INSTRUCTIONS FOR THE TASK
Return every line of the data below that includes the string "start".

________

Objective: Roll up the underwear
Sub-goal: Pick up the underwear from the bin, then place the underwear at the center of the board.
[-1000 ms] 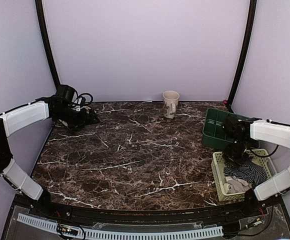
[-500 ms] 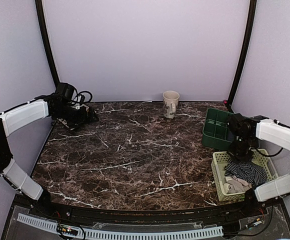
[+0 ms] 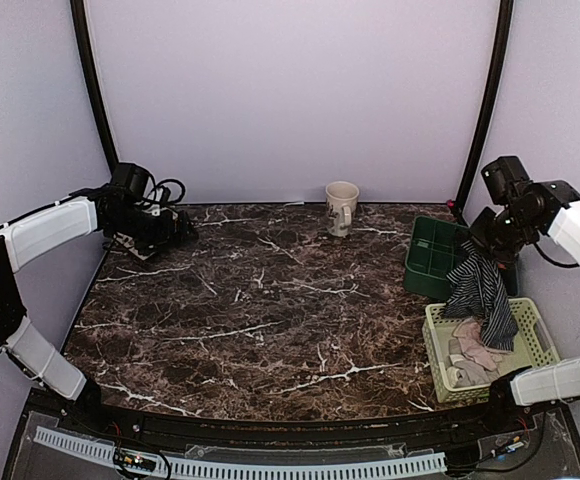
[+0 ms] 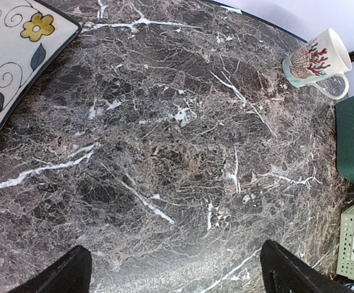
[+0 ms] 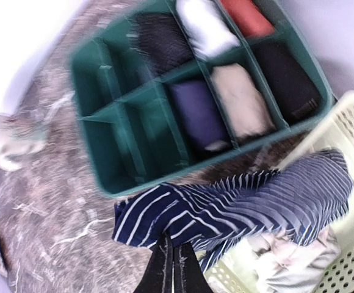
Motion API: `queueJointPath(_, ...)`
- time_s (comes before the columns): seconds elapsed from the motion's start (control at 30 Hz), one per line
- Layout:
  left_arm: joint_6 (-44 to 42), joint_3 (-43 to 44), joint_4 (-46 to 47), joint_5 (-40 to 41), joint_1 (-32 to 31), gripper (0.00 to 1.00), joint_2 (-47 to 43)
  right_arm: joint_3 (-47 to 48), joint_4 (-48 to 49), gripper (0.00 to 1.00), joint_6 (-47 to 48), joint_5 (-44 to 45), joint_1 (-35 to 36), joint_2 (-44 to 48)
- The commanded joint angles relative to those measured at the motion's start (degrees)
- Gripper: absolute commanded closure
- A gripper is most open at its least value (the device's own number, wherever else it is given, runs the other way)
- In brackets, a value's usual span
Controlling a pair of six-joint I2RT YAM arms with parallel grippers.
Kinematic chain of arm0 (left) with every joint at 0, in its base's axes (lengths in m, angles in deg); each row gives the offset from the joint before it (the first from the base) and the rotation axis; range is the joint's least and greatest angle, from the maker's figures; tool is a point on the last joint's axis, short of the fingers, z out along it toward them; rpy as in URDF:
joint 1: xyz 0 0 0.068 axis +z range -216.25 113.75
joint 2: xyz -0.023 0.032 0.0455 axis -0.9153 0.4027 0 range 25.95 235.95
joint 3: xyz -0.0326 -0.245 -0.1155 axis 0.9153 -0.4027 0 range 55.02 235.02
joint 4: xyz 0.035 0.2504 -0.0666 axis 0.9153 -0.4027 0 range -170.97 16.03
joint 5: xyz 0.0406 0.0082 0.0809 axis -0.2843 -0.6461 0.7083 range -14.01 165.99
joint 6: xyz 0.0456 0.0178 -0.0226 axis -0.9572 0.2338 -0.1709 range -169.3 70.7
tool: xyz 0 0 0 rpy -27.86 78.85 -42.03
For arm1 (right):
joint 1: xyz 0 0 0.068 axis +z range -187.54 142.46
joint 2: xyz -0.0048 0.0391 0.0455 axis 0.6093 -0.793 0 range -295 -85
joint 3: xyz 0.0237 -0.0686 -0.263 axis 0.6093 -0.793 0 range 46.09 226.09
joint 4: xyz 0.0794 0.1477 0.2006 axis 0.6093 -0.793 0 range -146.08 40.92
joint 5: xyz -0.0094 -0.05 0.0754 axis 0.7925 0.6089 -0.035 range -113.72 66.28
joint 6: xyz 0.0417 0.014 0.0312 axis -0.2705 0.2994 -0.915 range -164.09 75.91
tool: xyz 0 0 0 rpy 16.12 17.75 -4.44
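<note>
Here, two robot arms with white shells reach over a dark, marble-patterned desk (image 3: 270,300). The right gripper (image 3: 487,252) is raised above the desk's right side, its jaws clamped together on the navy striped underwear (image 3: 480,295). The garment hangs down limp from the jaws, and its lower end dangles over a pale basket (image 3: 434,345) near the front right corner. In the right wrist view the thin black jaws of that gripper (image 5: 172,259) pinch one edge of the striped cloth (image 5: 238,201). The pink underwear (image 3: 473,348) lies crumpled inside the basket, beneath the hanging garment. Just behind the basket sits a green tray (image 3: 428,258); its compartments hold rolled pieces of cloth in red, white, beige and dark colours. A beige mug (image 3: 342,207) stands upright at the back centre of the desk. The left gripper (image 3: 175,228) sits low at the back left corner, well apart from everything else, its jaws spread wide and holding nothing.
</note>
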Motion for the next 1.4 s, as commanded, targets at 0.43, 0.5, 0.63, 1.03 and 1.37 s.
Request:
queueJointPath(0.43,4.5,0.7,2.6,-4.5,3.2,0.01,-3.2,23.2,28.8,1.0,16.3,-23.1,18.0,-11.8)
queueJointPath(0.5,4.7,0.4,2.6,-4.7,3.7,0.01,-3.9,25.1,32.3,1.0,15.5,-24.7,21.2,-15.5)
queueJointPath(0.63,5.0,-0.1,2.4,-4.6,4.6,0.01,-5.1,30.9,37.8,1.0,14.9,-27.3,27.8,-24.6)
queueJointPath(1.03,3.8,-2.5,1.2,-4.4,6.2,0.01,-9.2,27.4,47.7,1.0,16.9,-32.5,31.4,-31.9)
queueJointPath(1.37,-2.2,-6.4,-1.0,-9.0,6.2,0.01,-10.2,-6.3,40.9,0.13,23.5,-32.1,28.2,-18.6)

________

TASK RESULT
- time_s (comes before the columns): seconds elapsed from the motion's start (control at 30 Hz), one per line
- The commanded joint angles relative to those measured at the motion's start (degrees)

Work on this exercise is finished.